Imaginación, atención, memoria y belleza
Más aún, la imaginación transforma las emociones desde dentro. De hecho, a partir de ella, podemos aprender a sentir lo que deberíamos sentir. Esta educación de los afectos no se produce a través de la contención, sino mediante un entrenamiento de la atención imaginativa que se fija en lo más humano, más verdadero, más digno de ser amado. Una atención, vital en Simeone Weil, que, llena de delicadeza, paciencia, nos permite entender asuntos que se le escapan al atolondrado. La imaginación se alimenta en una atención, coronada por el silencio, que atesora en la memoria un sinfín de imágenes, acontecimientos que inclinan al bien y que proceden, insistimos, de una vida atenta capaz de recordar sutilmente, narrativamente, el atractivo de la belleza de muchos recuerdos. Este trabajo de la imaginación culmina cuando logra hacer brillar la belleza del bien. En la tradición que va de Platón y Aristóteles a Tomás de Aquino, la belleza tiene un poder único: puede reconciliar las facultades intelectuales y sensibles, porque es captada a la vez por la inteligencia y por los sentidos. Por eso, cuando el bien se percibe como bello, se vuelve deseable sin violencia. Es muy oportuno entonces que sensibilidad y la razón se subordinen recíprocamente. Y de ese modo sin dominación unilateral, se alcanza la verdadera libertad interior. En ese estado de equilibrio nace una educación moral no basada en la coacción ni en el miedo, sino en la armonía. La belleza atrae porque no impone: seduce, ilumina, conmueve.

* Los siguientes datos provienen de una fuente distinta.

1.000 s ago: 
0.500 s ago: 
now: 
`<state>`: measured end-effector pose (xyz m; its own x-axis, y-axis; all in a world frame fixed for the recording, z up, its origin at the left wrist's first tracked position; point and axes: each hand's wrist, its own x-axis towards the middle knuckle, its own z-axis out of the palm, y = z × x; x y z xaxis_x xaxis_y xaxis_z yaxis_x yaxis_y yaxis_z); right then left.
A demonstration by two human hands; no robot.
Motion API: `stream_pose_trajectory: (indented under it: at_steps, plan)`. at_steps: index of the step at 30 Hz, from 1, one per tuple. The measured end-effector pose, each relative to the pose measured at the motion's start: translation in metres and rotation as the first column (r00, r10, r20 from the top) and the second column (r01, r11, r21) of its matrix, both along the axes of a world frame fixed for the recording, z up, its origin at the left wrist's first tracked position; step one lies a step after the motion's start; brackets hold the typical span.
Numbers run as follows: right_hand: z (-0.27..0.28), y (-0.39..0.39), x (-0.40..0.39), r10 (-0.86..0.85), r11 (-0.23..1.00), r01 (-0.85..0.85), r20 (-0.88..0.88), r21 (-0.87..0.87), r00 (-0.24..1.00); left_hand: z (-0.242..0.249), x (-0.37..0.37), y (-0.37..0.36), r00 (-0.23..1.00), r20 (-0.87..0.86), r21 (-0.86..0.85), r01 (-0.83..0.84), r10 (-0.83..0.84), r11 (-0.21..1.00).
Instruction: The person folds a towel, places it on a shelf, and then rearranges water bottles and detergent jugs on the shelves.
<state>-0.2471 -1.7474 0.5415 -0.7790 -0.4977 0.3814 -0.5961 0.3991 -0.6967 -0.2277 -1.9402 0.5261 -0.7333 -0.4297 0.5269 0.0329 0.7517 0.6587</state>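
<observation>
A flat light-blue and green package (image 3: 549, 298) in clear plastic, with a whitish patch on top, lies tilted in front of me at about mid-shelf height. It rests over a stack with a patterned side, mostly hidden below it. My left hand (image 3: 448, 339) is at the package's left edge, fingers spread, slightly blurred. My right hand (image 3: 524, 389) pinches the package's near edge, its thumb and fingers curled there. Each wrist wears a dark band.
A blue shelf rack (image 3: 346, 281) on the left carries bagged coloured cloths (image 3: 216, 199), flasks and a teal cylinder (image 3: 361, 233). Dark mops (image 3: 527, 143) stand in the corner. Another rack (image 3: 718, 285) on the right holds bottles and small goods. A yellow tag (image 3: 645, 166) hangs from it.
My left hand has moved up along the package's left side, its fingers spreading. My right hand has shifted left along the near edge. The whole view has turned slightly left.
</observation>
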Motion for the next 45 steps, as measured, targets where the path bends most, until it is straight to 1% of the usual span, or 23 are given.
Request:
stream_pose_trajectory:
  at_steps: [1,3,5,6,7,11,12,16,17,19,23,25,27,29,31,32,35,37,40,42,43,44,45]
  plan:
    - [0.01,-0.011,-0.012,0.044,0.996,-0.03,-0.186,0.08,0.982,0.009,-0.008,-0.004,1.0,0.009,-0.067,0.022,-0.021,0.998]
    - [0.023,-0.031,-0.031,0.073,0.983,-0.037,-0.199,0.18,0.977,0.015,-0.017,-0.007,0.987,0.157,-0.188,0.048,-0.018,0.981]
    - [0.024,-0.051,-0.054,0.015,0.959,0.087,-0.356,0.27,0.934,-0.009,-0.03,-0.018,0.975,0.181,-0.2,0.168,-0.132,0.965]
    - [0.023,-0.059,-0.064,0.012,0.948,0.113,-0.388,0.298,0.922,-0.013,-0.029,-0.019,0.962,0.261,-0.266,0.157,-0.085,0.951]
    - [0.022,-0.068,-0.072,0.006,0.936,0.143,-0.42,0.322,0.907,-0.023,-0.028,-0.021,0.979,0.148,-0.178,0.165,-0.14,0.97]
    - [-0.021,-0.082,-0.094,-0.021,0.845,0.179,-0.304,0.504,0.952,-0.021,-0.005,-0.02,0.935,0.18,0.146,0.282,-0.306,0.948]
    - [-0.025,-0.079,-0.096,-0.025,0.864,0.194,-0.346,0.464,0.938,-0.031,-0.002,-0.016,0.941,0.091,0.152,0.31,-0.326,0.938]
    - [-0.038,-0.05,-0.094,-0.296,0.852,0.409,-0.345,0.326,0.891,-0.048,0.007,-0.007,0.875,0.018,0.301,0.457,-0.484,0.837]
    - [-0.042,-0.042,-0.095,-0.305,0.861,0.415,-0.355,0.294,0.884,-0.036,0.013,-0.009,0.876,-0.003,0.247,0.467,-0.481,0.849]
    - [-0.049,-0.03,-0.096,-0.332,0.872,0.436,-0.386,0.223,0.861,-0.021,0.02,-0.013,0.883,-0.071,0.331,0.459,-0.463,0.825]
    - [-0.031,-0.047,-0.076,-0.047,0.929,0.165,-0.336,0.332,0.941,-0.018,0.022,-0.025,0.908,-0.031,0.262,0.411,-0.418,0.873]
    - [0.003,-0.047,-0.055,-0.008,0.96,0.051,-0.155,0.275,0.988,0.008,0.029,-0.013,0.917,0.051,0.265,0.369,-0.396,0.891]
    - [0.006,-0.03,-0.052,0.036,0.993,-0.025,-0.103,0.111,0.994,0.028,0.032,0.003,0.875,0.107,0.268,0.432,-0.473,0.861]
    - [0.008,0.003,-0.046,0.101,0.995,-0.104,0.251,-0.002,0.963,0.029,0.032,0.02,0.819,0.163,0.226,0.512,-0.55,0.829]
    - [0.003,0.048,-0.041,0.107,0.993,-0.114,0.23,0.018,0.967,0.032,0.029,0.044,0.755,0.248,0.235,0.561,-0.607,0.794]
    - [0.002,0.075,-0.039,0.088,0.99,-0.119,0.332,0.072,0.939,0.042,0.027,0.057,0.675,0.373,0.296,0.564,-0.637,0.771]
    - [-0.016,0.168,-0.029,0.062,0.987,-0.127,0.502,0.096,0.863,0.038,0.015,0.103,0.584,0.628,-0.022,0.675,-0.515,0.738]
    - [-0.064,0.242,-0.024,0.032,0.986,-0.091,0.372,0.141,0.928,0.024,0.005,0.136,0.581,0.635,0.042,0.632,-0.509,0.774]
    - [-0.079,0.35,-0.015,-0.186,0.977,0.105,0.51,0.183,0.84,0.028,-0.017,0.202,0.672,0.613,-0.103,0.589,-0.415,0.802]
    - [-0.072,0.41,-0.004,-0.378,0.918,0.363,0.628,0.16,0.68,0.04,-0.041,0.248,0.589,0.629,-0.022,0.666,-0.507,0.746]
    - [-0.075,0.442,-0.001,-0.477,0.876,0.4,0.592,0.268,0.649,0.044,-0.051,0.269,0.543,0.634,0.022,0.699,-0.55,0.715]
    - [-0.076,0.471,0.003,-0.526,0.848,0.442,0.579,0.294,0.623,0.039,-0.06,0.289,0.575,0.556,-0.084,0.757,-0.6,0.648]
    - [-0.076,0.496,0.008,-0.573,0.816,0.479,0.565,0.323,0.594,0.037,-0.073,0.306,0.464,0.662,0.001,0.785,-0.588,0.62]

Una imaginación bien equipada
En definitiva, educar el deseo significa aprender a desear lo que realmente merece ser deseado. Y esto solo es posible si, entre otras bases, hay una imaginación formada y bien alimentada, capaz de representar el bien con toda su profundidad, su sentido y su esplendor. La tarea del educador, en este contexto, no es simplemente enseñar conceptos ni basarse solo en la aplicación de reglas de conducta, sino ayudar a formar imágenes internas, narrativas, símbolos, experiencias significativas que hagan deseable el bien. Solo así, el alma podrá moverse con gusto hacia la virtud, no por obligación, sino por atracción, aunque la voluntad deba inicialmente empujar con un cierto esfuerzo que prontamente se carga de sentido. Educar el deseo es, en el fondo, formar el gusto moral, reorientar la sensibilidad hacia la plenitud que le corresponde. Y en ese proceso, la imaginación no es un adorno, sino el órgano pedagógico por excelencia.
Pero la imaginación hay que cultivarla. Los padres, el hogar, la escuela y los maestros y los santos y los héroes nos preceden. “Tener los mismos sentimientos de Cristo” (Fil 2,5). Este era el consejo que San Pablo daba a la primitiva comunidad cristiana de Filipos y del cual se puede sacar mucho provecho para vivir enfocados hacia el bien. Imaginar que haría nuestro Señor.